** What this task involves **
When you restate the entries that follow, keep every word exactly and drop the pictures.

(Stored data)
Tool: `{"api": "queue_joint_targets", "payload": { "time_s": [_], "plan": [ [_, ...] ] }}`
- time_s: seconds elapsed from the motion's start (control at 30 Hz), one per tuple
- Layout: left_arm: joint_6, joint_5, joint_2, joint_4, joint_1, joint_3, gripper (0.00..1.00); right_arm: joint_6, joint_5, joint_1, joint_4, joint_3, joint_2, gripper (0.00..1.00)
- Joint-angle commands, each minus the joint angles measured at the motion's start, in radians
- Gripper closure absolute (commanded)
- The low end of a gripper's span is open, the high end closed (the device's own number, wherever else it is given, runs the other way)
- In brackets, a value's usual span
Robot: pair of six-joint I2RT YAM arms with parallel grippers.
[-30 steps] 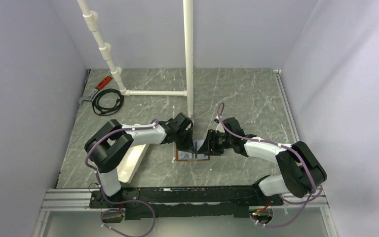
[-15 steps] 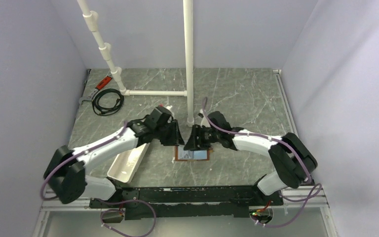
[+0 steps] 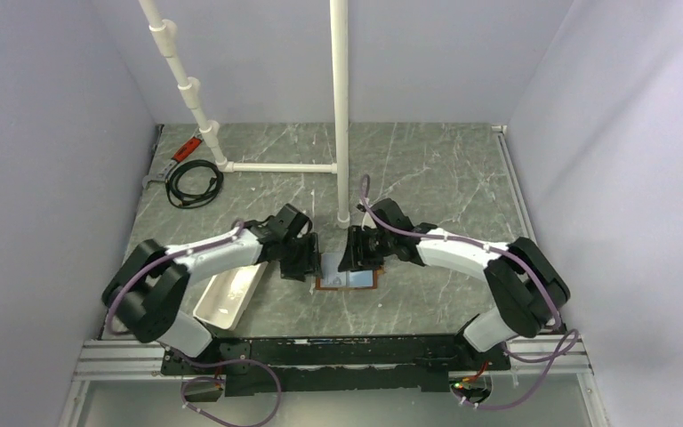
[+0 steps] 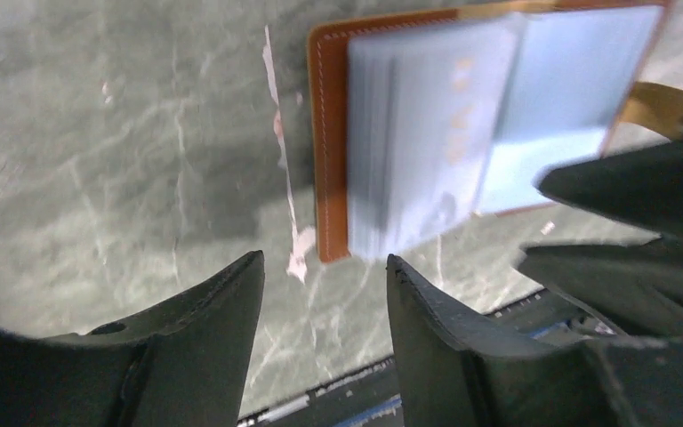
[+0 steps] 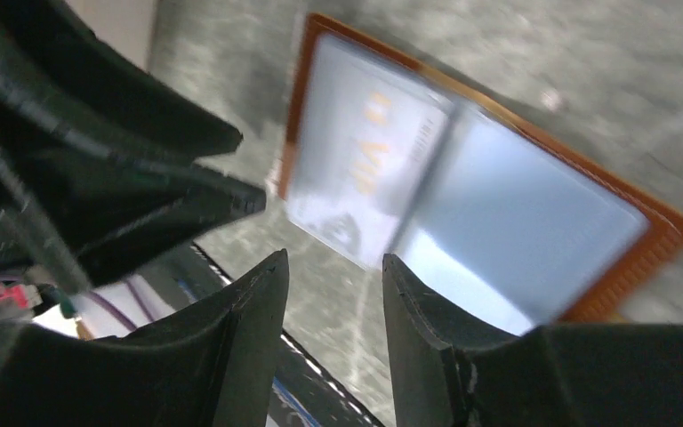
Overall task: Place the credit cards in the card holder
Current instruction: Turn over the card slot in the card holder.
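The card holder (image 3: 323, 283) lies flat on the marble table between both arms, a brown-bordered rectangle (image 4: 329, 142). Two credit cards rest on it side by side: a grey-silver card (image 4: 427, 133) with gold print and a light blue card (image 4: 560, 98), the grey one overlapping the blue. Whether they sit inside pockets I cannot tell. My left gripper (image 4: 325, 260) hovers open just off the holder's left edge, nothing between its fingers. My right gripper (image 5: 334, 258) is open and empty over the holder's far side. In the right wrist view the grey card (image 5: 365, 160), the blue card (image 5: 525, 231) and the brown border (image 5: 658, 240) show blurred.
A long white tray (image 3: 231, 298) lies left of the holder under the left arm. A white pipe post (image 3: 341, 107) stands just behind the grippers. A black cable coil (image 3: 194, 182) and a red-handled tool (image 3: 185, 147) sit at the back left. The metal rail (image 3: 338, 351) borders the near edge.
The left gripper went from shut over the holder to open and drew back to the left. The right gripper moved left, closer over the holder. The cards now lie uncovered.
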State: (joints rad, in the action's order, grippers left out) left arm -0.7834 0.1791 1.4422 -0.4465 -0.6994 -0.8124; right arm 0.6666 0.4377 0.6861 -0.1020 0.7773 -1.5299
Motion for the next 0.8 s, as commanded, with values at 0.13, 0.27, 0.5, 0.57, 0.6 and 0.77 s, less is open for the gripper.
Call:
{"api": "queue_joint_targets", "payload": {
  "time_s": [0.13,0.27,0.5,0.57,0.6,0.77],
  "plan": [
    [0.012,0.024,0.212,0.158,-0.026,-0.075,0.6,-0.12,-0.182,-0.053,-0.19,-0.075,0.162,0.54],
    [-0.001,0.003,0.267,0.157,-0.027,-0.086,0.73,-0.122,-0.156,-0.053,-0.165,-0.086,0.163,0.57],
    [-0.021,-0.01,0.302,0.149,-0.028,-0.088,0.83,-0.128,-0.148,-0.053,-0.122,-0.075,0.141,0.62],
    [-0.022,-0.011,0.305,0.145,-0.028,-0.088,0.83,-0.129,-0.166,-0.053,-0.125,-0.064,0.122,0.65],
    [-0.022,-0.009,0.307,0.143,-0.028,-0.088,0.84,-0.131,-0.177,-0.053,-0.13,-0.058,0.108,0.67],
    [-0.018,0.003,0.257,0.124,-0.027,-0.075,0.73,-0.135,-0.179,-0.053,-0.125,-0.042,0.093,0.71]
  ]
}}
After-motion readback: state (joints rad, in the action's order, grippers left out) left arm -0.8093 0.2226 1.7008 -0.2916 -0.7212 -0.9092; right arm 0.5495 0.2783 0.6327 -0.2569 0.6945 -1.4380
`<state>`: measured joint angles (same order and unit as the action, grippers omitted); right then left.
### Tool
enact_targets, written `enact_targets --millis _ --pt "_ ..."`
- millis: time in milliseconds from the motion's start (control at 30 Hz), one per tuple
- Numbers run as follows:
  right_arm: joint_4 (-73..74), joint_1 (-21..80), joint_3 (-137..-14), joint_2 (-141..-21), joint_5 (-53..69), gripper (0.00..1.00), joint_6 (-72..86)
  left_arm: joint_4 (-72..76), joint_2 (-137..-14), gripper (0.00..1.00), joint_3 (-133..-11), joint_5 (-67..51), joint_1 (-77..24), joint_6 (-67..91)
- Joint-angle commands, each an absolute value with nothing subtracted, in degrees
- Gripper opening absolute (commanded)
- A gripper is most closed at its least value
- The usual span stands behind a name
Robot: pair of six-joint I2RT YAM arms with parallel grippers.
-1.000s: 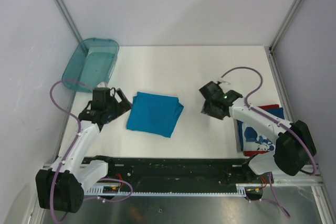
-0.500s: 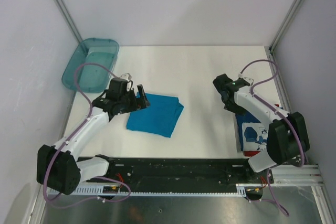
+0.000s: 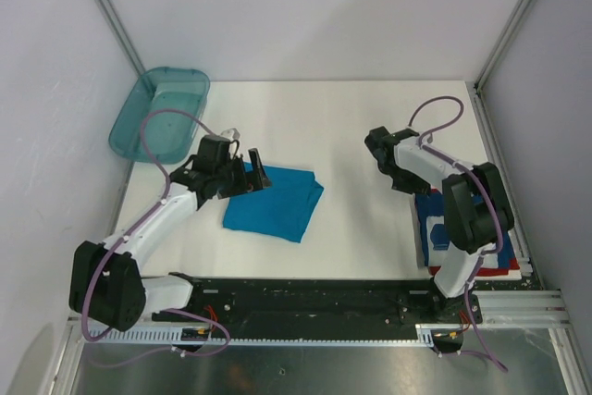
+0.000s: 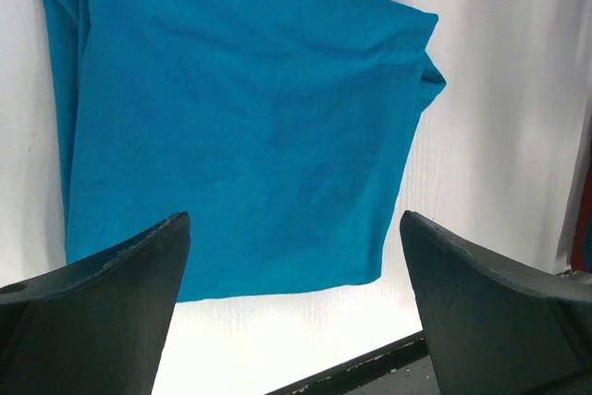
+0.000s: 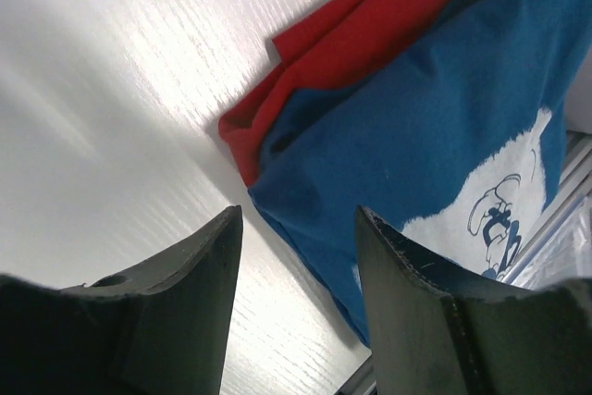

** Written solution **
Tool: `{"api": "queue_joint_targets", "payload": { "time_s": [_], "plan": [ [_, ...] ] }}`
- time_s: seconds elapsed from the motion's start (control at 30 Hz), one per tuple
- Layout: left_arm: joint_6, joint_5, joint_2, joint_4, joint_1, joint_3, gripper (0.00..1.00); right_arm: joint_6, joint_5, joint_1, joint_4, joint_3, joint_2, gripper (0.00..1.00)
- Joint-angle commands, each minus the joint angles measured at the motion's start, in radians
- Gripper closure absolute (commanded)
- The low end of a gripper's span is open, the high end closed (the device's own number, wherever else it is given, runs the other way)
- In brackets, a value's usual span
Robot: pair of six-joint I2RT YAM arms with parallel grippers.
[-30 steps] 
[-15 steps] 
[+0 steps] 
[+0 steps] 
[+0 steps] 
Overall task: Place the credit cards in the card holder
Current instruction: Turn over the card slot in the card holder.
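The card holder (image 3: 323, 283) lies flat on the marble table between both arms, a brown-bordered rectangle (image 4: 329, 142). Two credit cards rest on it side by side: a grey-silver card (image 4: 427, 133) with gold print and a light blue card (image 4: 560, 98), the grey one overlapping the blue. Whether they sit inside pockets I cannot tell. My left gripper (image 4: 325, 260) hovers open just off the holder's left edge, nothing between its fingers. My right gripper (image 5: 334, 258) is open and empty over the holder's far side. In the right wrist view the grey card (image 5: 365, 160), the blue card (image 5: 525, 231) and the brown border (image 5: 658, 240) show blurred.
A long white tray (image 3: 231, 298) lies left of the holder under the left arm. A white pipe post (image 3: 341, 107) stands just behind the grippers. A black cable coil (image 3: 194, 182) and a red-handled tool (image 3: 185, 147) sit at the back left. The metal rail (image 3: 338, 351) borders the near edge.
The left gripper went from shut over the holder to open and drew back to the left. The right gripper moved left, closer over the holder. The cards now lie uncovered.
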State: (joints rad, in the action's order, grippers left out) left arm -0.7834 0.1791 1.4422 -0.4465 -0.6994 -0.8124; right arm 0.6666 0.4377 0.6861 -0.1020 0.7773 -1.5299
Motion for the next 0.8 s, as commanded, with values at 0.13, 0.27, 0.5, 0.57, 0.6 and 0.77 s, less is open for the gripper.
Call:
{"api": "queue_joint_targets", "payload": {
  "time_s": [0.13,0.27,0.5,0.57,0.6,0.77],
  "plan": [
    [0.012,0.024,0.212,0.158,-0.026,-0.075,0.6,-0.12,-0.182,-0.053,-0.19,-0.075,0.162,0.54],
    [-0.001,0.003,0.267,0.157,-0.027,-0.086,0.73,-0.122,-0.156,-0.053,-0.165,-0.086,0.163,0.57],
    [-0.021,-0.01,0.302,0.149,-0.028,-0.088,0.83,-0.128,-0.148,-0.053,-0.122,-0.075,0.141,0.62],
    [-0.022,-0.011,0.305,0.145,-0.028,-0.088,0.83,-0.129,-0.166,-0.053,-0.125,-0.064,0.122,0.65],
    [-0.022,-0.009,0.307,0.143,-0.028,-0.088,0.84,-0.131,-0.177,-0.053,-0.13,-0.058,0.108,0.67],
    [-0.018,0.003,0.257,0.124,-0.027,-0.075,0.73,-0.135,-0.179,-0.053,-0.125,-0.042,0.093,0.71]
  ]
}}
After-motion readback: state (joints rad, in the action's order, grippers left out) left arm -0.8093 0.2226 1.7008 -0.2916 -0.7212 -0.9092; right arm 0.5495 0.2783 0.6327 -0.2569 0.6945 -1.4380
`<state>`: measured joint angles (same order and unit as the action, grippers omitted); right then left.
### Tool
enact_targets, written `enact_targets --millis _ --pt "_ ..."`
- millis: time in milliseconds from the motion's start (control at 30 Hz), one per tuple
- Numbers run as follows:
  right_arm: joint_4 (-73..74), joint_1 (-21..80), joint_3 (-137..-14), joint_2 (-141..-21), joint_5 (-53..69), gripper (0.00..1.00), joint_6 (-72..86)
  left_arm: joint_4 (-72..76), joint_2 (-137..-14), gripper (0.00..1.00), joint_3 (-133..-11), joint_5 (-67..51), joint_1 (-77..24), joint_6 (-67..91)
- Joint-angle commands, each an absolute value with nothing subtracted, in degrees
- Gripper opening absolute (commanded)
- A gripper is most closed at its least value
- The usual span stands behind a name
Robot: pair of six-joint I2RT YAM arms with parallel grippers.
-1.000s: 
-0.500s: 
+0.000s: 
+0.000s: 
+0.000s: 

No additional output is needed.